- [WHAT YOU NEED TO DO] The following data needs to be repeated exactly, with all images excluded.

--------

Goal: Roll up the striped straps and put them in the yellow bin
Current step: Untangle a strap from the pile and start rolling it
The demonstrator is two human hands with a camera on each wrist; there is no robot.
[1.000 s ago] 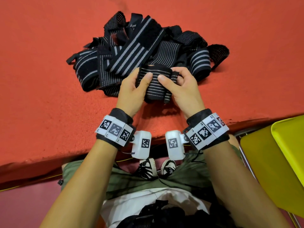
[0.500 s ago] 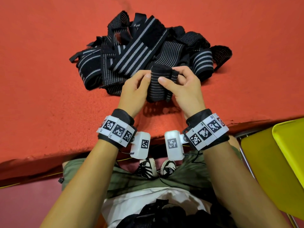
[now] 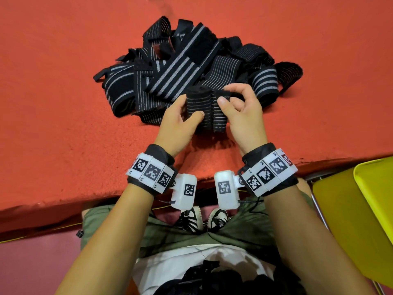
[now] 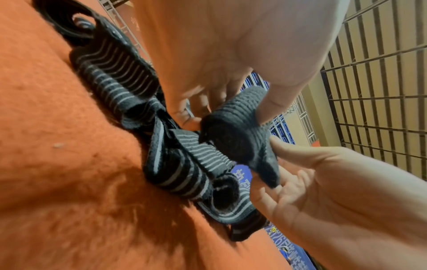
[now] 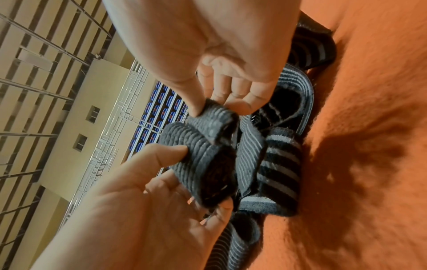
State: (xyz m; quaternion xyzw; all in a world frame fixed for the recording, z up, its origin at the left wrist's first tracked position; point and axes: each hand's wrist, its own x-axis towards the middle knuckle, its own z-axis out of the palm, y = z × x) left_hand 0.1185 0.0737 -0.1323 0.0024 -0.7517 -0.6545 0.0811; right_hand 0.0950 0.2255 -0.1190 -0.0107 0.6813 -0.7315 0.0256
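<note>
strap roll | left hand grip clasps it | right hand grip pinches flap

The rolled strap sits between the left hand and the right hand. Just behind the grip lies the strap pile on the table. The bin is far right, nearer the person.

Light was bright and even from above in the head view, colours sharp, edges bowed by the wide lens. Both wrist views ran warmer and softer, with motion blur on the fingers and dark shadows on the orange cloth
</note>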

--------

- [ANSWER SPACE]
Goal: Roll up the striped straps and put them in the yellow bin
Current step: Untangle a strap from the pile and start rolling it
The demonstrator is two human hands with a camera on each wrist; there is no robot.
[1.000 s ago] 
[0.500 s ago] 
[now] 
[now] 
[now] 
State: (xyz m; quaternion xyzw; all in a world frame fixed for the recording, z up, its origin at the left wrist's first tracked position; point and axes: each hand's wrist, its own x-axis towards the middle knuckle, its own z-axis out of the palm, y = z × x) left_hand 0.1185 0.0737 -0.1323 0.0024 -0.7517 -0.6545 0.0811; right_hand 0.0950 0.2255 -0.1190 -0.0107 0.6813 -0.7315 0.0256
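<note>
strap roll | left hand grip clasps it | right hand grip pinches flap

The rolled strap sits between the left hand and the right hand. Just behind the grip lies the strap pile on the table. The bin is far right, nearer the person.

Light was bright and even from above in the head view, colours sharp, edges bowed by the wide lens. Both wrist views ran warmer and softer, with motion blur on the fingers and dark shadows on the orange cloth
</note>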

That concludes the answer to this exercise.